Le sous-marin est à peine émergé. Qu'attend-il pour disparaître ? Il agirait sagement en plongeant tout de suite, car ce matin, il a affaire aux deux navires que la 3e escadre entière appelle les bateaux-pirates, ceux qu'on charge des missions extraordinaires, à terre ou au large... et qui s'en tirent toujours. Et, depuis l'affaire de Solloum, le Paris-II a reçu une pièce de 10 et brûle de s'en servir. Cependant, le sous-marin ne se hâte guère de s'éclipser. Comme tout à l'heure, son pont est au ras de l'eau et il y a un homme dessus. Chose étrange, un pavillon est attaché au périscope. Et le bateau est stoppé. Manoeuvre incompréhensible. Pourtant, sûr et certain, il a vu les deux Français qui chargent, et font cuiller avec leurs étraves dans la houle du sud-ouest. Après tout, c'est peut-être un allié.

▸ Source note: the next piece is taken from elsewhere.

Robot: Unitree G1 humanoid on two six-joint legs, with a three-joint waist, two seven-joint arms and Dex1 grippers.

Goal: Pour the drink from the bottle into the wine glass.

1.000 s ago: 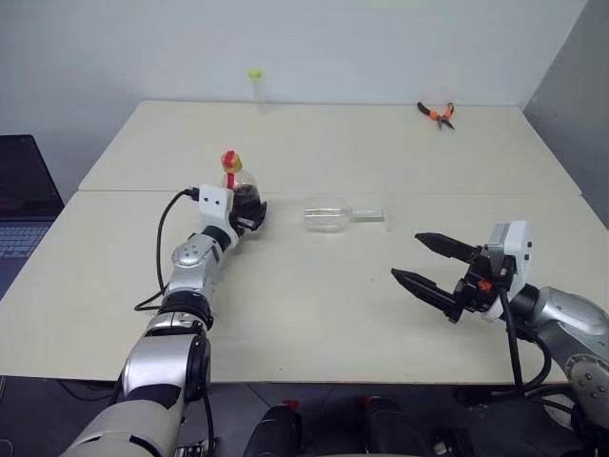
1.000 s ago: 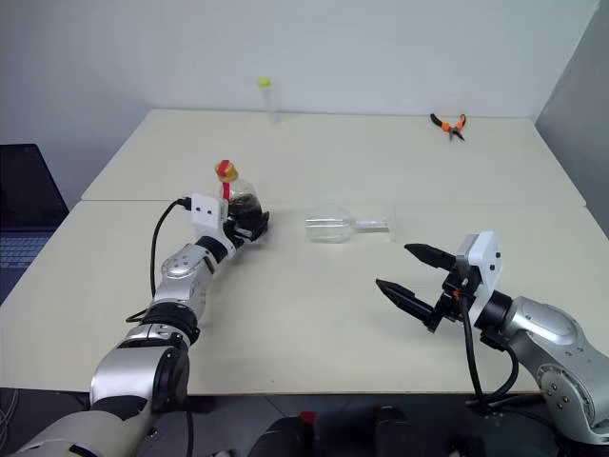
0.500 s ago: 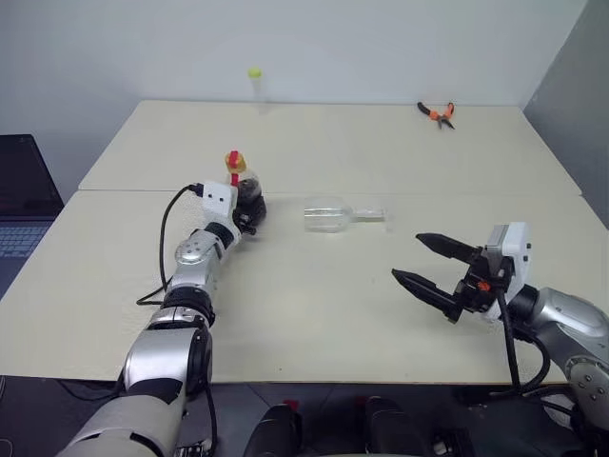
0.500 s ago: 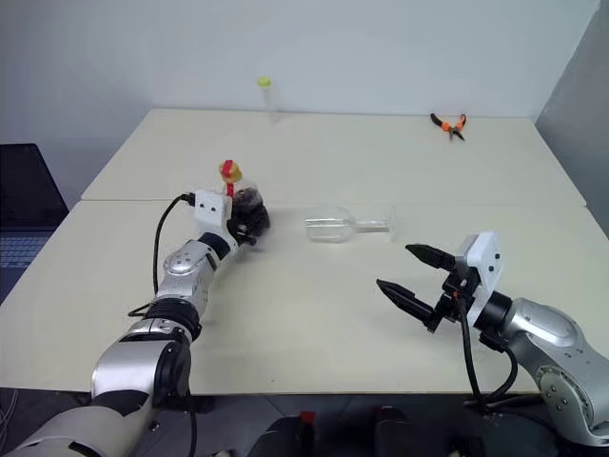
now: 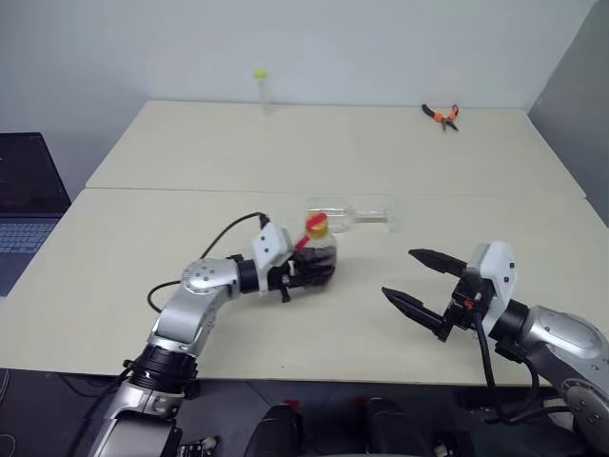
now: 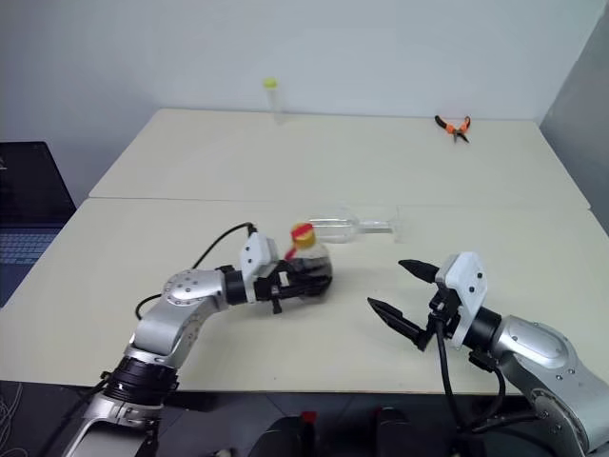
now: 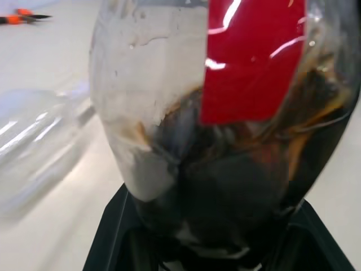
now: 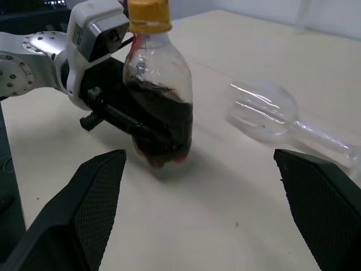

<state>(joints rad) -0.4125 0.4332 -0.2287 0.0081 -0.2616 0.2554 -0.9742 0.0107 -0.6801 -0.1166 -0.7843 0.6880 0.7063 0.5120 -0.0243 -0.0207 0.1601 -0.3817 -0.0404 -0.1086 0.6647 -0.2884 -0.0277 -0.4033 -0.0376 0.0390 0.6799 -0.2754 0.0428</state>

— Ne chargez pas les pièces, ordonne le commandant du Laborieux. Cinq minutes s'écoulent. Le remorqueur n'est plus qu'à 2 000 mètres du sous-marin toujours stoppé.
— Rompez des postes de combat. Disposez la baleinière prête à armer.
Ainsi commande Jacotin, qui vient de reconnaître à la place du sous-marin, une épave avec un homme debout.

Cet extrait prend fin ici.